In a special panel discussion after a preview of Bar Dykes it was interesting to hear how class was the main barrier to pre-Stonewall lesbians finding each other. Butches were targeted for impersonating men, while femmes often “passed” and thus were able to progress into white collar and middle or upper-middle-class jobs, while butches often became tethered to working class professions, and to certain behaviors that fueled drama.
If you’re in New York and you’d like to see some relevant, affordable, and worthwhile theatre, go see Bar Dykes. The setting puts you right in the lesbian bar in 1958 and the cast does a wonderful job of bringing to life our long-lost lesbian heritage, peopled by our “twilight sisters” who lived lives of high drama, coupledom and conflict — all before our rainbow revolution and the “LGBT” acronym, which seems so easy today, almost ubiquitous.
But watching Bar Dykes made me realize how far we’ve come. How far have we to go? A ways. It would be nice to have a lesbian scene and community free from toxicity, jealousy, competitiveness, and co-dependency that can plague our relationships. However, in Bar Dykes there are real moments of tenderness, care, and solidarity and we witness these qualities in lovely detailed moments a decade before a movement begins.
The entire cast and crew deserve praise. But I tip my KiKi hat to Moira Stone (Bo, the soft butch bartender who mans a tender bar); Kiebpoli Calnek (Linda, a swaggering black butch); and Kimberly Singh (Andy, a glamorous high femme). Applause also to Ben Philipp (The Marvelous Mrs. Maisel) for the costumes. And, of course, to Merril Mushroom for filling in some of the gaps in our history so that young queers know where we came from and continue to keep us out of the shadows.
About the production:
Merril Mushroom (Playwright) came out in the fifties as a bar dyke. Her writing has appeared over the years in a wide variety of anthologies and periodicals. Her stories about the fifties’ bar scene in Florida were first published in Common Lives/Lesbian Lives magazine, and she was a frequent contributor to early issues of Maize magazine. She lives on a rural Tennessee hill farm and is grateful for her gardens, friends, families. She is still the butch.
Virginia Baeta (Director) is an actor, singer, playwright, director, and (occasional) bass player. Her first play, Damaged Goods, was produced by TOSOS as part of the Emerging Artists Theatre Festival of New Work in 2017. Other than ongoing work with TOSOS, her most recent stage work has been with The Queen’s Company, an all-female classical theatre company, playing male characters from fops and fools to ill-fated kings.
Through her work with The Queen’s Company and TOSOS, she found inspiration to create theatrical experiences that challenge gender expectations and put strong female and queer characters on stage.
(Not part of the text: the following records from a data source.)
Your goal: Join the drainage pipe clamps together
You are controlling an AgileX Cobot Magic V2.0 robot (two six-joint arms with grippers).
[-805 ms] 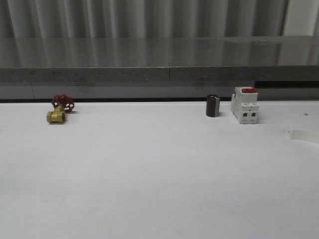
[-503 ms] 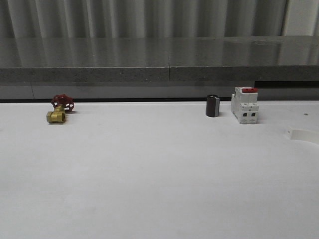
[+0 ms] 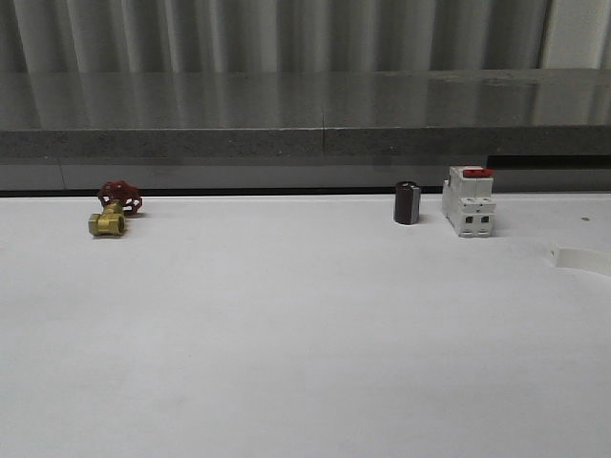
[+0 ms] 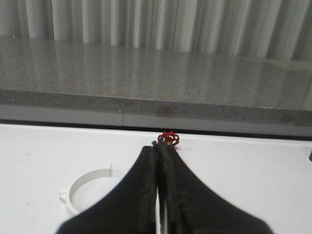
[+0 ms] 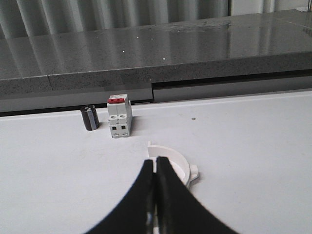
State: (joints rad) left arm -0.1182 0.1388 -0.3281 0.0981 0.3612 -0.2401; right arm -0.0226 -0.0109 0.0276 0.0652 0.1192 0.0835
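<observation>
Two white half-ring drainage pipe clamps lie on the white table, far apart. One clamp (image 4: pixel 84 186) lies flat beside my left gripper (image 4: pixel 160 146), which is shut with nothing between its fingers. The other clamp (image 5: pixel 179 165) lies just beyond the tips of my right gripper (image 5: pixel 155 160), which is also shut and empty; its fingers hide part of the band. In the front view that clamp (image 3: pixel 580 258) shows at the table's right edge, partly cut off by the frame.
A brass valve with a red handwheel (image 3: pixel 110 212) sits at the back left, also seen past the left fingertips (image 4: pixel 168 138). A black cylinder (image 3: pixel 408 202) and a white red-topped breaker (image 3: pixel 469 200) stand at the back right. A grey ledge (image 3: pixel 305 143) runs behind the table.
</observation>
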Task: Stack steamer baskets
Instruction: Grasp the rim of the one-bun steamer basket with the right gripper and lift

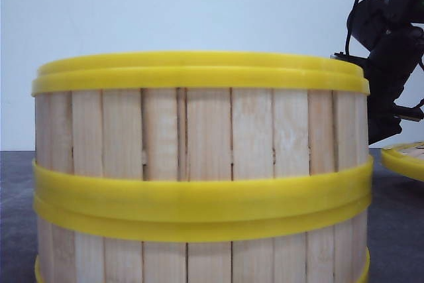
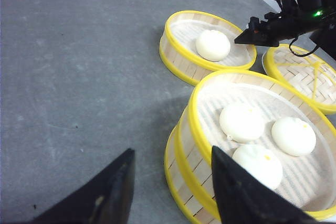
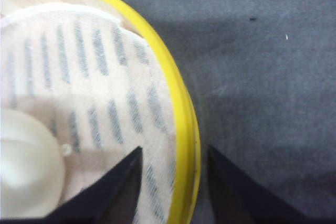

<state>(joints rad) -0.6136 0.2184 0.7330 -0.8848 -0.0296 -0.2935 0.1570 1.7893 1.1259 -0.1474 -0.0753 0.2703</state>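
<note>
Grey table (image 2: 79, 77), bare across its left half.

Stack of two round steamer baskets (image 1: 199, 164), pale wooden slats with glossy yellow rims, fills the front view, close to the camera. Top tier holds three white buns (image 2: 241, 121) on a white liner. It sits slightly askew on the lower tier.

Single basket of the same make (image 2: 207, 45) stands just beyond the stack, near but not touching as far as I can tell; one white bun (image 2: 212, 44) inside. A yellow-rimmed woven piece (image 2: 302, 74), perhaps a lid, lies to its right.

Right gripper (image 3: 173, 182): black fingers parted, straddling the single basket's yellow rim (image 3: 184, 129), one finger over the liner inside, one over the table outside. Not yet closed on it. The rim runs between the fingers; a straight close should pinch the wall. This arm is the nearer one.

Left gripper (image 2: 170, 187): fingers apart, holding nothing, hanging at the near left of the stack, one finger by its rim.

Judgement: the lift must clear the stack's top rim; little room between the baskets.
</note>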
Mark Finley (Director) is the artistic director of TOSOS and has directed many of its acclaimed productions including Doric Wilson’s Street Theater. He made his Off-Broadway directorial debut with Chris Weikel’s Penny Penniworth.
TOSOS (The Other Side of Silence) is New York City’s oldest professional LGBTQ theater. In 1974, Off-Off Broadway veteran Doric Wilson (1939-2011), cabaret star Billy Blackwell and director Peter dell Valle, started the first professional gay theatre company in NYC. It was called The Other Side of Silence; TOSOS for short. The company has produced over 30 mainstage shows and so many readings of new plays and works in progress we have trouble counting them all.